Task statement:
Starting with the line that contains "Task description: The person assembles" and stopping after the line that contains "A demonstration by", return each line below exactly as written, with no others.

-------- Exercise materials

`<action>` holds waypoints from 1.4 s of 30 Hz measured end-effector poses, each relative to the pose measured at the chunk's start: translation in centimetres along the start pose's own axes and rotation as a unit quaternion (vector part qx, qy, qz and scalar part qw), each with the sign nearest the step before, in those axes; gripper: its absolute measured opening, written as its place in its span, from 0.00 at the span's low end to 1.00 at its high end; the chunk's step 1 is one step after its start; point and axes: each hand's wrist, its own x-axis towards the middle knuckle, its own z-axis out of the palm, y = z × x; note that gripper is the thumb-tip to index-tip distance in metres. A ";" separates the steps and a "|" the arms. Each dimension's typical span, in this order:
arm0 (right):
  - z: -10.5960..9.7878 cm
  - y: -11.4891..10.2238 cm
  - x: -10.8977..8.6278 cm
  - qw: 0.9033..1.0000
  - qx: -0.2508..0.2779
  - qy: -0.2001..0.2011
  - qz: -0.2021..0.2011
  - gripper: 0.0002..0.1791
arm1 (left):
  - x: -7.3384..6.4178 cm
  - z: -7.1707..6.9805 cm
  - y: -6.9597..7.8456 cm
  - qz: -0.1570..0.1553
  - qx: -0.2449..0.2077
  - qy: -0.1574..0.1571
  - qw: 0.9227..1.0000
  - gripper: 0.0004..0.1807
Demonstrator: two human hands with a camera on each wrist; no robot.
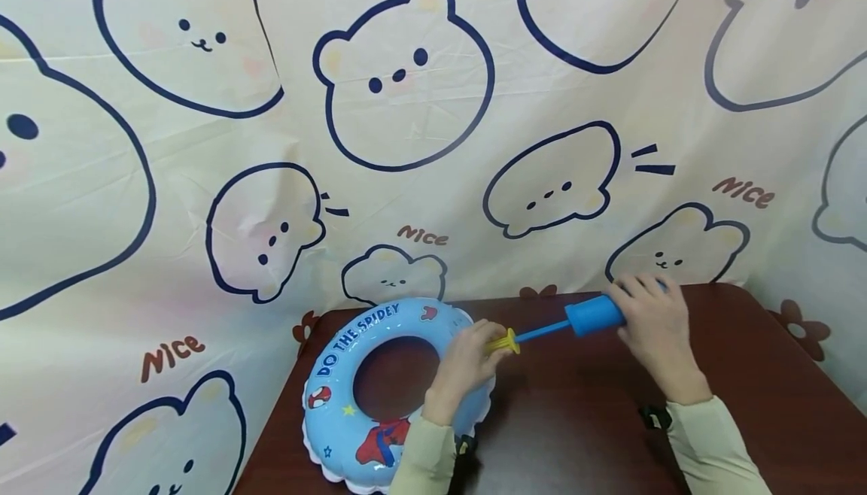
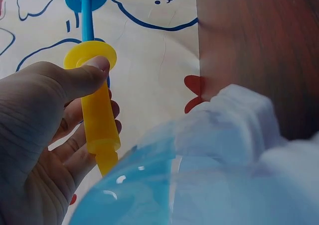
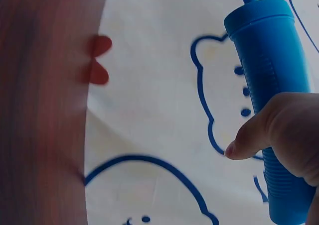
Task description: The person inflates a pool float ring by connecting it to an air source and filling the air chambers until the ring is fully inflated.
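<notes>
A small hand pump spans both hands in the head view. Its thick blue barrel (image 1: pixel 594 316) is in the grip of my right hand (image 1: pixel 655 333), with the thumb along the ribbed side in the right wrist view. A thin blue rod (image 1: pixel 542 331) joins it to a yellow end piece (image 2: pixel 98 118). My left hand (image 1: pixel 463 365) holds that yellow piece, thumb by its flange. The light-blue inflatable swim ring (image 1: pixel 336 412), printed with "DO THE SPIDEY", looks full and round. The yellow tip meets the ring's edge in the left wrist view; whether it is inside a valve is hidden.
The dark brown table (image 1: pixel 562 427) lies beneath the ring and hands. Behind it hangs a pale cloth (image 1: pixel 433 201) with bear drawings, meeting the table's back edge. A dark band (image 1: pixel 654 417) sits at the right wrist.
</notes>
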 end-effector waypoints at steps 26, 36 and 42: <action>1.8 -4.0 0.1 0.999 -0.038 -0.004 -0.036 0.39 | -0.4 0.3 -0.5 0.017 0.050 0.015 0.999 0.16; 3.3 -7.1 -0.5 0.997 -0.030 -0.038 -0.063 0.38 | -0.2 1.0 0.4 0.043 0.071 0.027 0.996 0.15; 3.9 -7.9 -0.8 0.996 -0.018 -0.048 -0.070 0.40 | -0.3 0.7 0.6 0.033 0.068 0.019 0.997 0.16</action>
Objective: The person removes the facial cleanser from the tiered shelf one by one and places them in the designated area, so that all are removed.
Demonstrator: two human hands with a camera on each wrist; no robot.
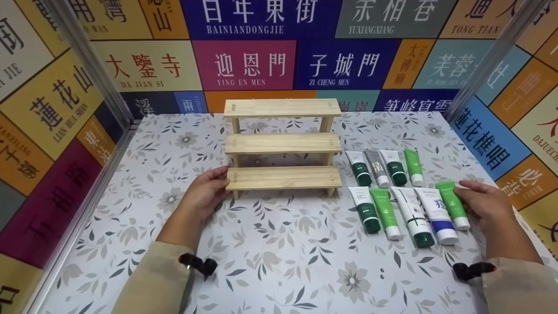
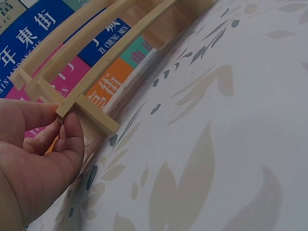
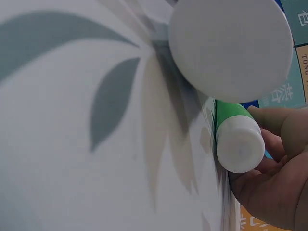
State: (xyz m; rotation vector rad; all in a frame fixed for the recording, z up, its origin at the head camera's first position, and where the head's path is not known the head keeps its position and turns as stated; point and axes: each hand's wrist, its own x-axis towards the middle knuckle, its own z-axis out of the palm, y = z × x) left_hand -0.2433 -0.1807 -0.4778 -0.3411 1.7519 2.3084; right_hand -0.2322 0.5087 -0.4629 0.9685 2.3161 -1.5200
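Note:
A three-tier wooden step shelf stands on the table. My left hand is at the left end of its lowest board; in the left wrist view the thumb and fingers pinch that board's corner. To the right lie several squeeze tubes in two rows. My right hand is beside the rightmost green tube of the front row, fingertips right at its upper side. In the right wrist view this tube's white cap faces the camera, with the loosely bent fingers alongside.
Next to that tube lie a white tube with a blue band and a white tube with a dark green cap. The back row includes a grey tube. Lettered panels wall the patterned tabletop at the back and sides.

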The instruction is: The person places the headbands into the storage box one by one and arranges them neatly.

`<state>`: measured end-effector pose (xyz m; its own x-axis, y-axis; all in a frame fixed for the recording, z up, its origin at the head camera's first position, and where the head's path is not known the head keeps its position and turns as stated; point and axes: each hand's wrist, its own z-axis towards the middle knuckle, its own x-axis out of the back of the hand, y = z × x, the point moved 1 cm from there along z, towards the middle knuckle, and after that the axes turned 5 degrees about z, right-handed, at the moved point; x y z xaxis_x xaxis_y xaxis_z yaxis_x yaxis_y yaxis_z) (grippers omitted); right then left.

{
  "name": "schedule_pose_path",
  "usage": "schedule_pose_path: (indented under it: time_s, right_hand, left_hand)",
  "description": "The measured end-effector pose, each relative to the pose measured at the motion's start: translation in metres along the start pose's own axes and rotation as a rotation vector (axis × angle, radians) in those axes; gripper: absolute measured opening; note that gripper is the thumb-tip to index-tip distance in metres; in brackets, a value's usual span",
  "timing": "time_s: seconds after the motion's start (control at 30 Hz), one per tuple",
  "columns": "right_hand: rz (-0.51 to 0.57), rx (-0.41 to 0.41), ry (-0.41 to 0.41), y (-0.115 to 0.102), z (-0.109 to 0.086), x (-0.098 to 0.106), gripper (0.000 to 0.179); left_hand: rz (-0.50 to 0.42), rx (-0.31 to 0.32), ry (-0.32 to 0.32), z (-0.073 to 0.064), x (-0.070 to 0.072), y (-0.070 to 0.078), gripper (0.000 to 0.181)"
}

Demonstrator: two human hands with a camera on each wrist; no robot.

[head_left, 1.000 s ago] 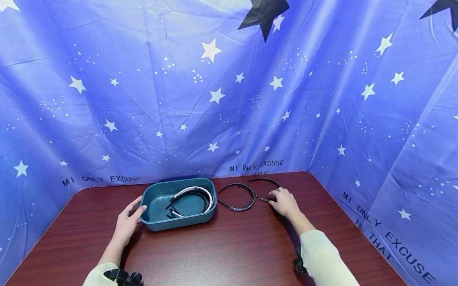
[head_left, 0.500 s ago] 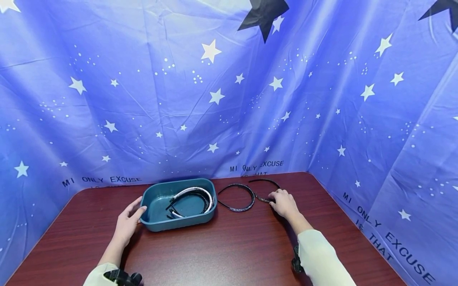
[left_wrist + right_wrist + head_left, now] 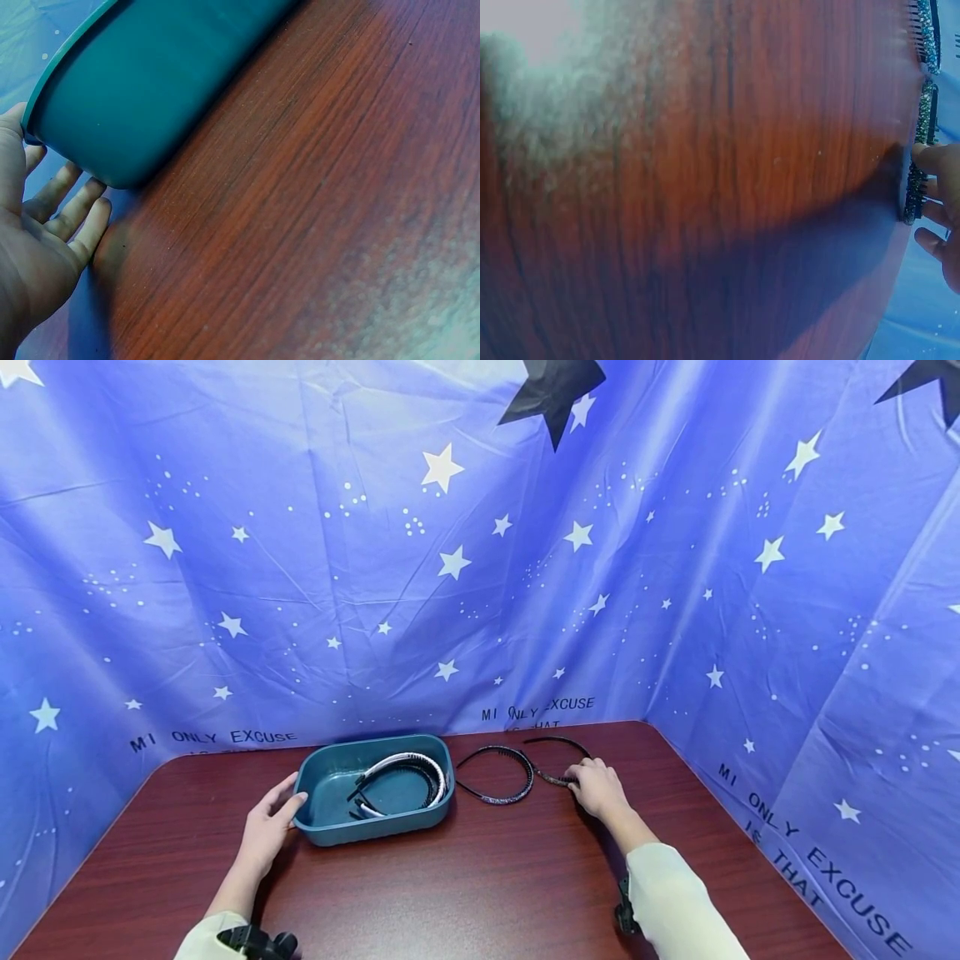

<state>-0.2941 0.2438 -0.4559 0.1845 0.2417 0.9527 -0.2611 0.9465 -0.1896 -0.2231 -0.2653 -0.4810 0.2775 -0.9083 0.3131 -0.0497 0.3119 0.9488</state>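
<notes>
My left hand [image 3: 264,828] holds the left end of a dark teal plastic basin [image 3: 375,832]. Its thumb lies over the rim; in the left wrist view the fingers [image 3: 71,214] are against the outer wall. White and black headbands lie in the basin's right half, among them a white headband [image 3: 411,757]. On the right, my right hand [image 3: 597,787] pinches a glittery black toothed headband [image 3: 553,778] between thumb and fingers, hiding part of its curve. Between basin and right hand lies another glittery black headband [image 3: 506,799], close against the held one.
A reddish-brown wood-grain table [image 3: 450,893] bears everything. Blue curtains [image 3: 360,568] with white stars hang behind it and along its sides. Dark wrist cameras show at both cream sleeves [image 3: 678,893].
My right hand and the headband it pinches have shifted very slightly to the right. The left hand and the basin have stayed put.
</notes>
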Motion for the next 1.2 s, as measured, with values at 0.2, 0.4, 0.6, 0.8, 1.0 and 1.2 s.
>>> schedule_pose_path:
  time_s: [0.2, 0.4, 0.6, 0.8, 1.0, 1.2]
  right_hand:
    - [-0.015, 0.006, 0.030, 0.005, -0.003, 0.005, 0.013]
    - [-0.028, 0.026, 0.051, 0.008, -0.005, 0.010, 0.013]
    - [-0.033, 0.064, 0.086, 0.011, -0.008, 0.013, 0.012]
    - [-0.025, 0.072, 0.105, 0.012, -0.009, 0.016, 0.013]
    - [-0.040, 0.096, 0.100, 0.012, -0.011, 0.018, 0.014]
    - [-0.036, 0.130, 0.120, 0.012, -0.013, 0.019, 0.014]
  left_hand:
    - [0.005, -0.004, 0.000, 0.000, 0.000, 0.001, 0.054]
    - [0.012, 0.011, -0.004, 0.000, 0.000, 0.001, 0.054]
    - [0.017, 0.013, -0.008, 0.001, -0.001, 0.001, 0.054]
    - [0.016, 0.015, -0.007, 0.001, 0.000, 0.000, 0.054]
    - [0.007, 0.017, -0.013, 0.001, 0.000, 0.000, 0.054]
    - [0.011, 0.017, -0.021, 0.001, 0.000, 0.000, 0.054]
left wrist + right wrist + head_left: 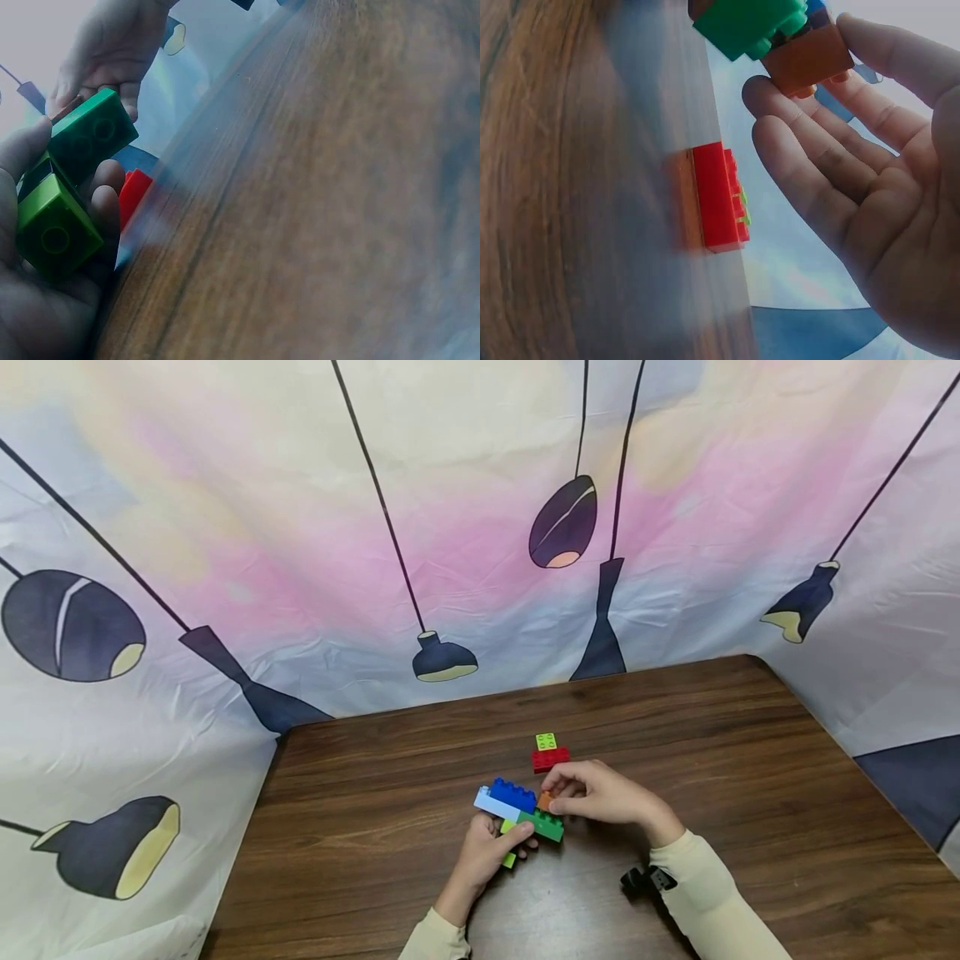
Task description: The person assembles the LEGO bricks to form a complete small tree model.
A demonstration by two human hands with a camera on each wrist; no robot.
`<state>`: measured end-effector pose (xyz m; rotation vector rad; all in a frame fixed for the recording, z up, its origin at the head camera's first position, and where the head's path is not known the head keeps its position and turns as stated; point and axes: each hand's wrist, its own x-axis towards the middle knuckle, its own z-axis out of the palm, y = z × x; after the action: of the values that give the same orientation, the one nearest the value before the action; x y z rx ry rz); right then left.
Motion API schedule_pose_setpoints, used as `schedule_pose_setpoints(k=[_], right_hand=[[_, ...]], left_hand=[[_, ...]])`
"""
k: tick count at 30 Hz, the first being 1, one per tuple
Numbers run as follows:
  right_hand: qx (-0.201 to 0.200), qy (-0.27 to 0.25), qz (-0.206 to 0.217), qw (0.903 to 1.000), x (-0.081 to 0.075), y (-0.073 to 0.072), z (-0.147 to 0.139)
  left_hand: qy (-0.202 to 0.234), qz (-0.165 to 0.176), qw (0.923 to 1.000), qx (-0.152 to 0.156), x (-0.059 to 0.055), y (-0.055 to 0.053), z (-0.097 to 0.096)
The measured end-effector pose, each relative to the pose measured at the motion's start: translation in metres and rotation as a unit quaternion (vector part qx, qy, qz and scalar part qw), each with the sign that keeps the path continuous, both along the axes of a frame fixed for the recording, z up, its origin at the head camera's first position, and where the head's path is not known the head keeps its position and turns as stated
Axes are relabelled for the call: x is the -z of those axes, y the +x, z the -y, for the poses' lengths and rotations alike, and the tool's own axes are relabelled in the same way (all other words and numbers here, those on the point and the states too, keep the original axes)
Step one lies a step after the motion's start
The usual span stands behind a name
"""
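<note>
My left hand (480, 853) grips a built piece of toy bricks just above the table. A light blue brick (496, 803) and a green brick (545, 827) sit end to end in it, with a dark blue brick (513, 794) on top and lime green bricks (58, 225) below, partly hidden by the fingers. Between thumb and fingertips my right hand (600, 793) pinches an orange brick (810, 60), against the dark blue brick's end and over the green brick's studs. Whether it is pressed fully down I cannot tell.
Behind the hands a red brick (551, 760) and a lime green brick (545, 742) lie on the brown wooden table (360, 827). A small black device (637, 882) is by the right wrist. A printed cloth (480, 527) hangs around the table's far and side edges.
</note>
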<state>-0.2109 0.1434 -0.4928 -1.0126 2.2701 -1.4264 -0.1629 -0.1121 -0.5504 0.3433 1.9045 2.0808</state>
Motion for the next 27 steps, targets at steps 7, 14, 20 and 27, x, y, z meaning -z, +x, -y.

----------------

Response for this exercise:
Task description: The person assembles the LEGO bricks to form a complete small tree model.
A demonstration by two human hands with a camera on each wrist; no robot.

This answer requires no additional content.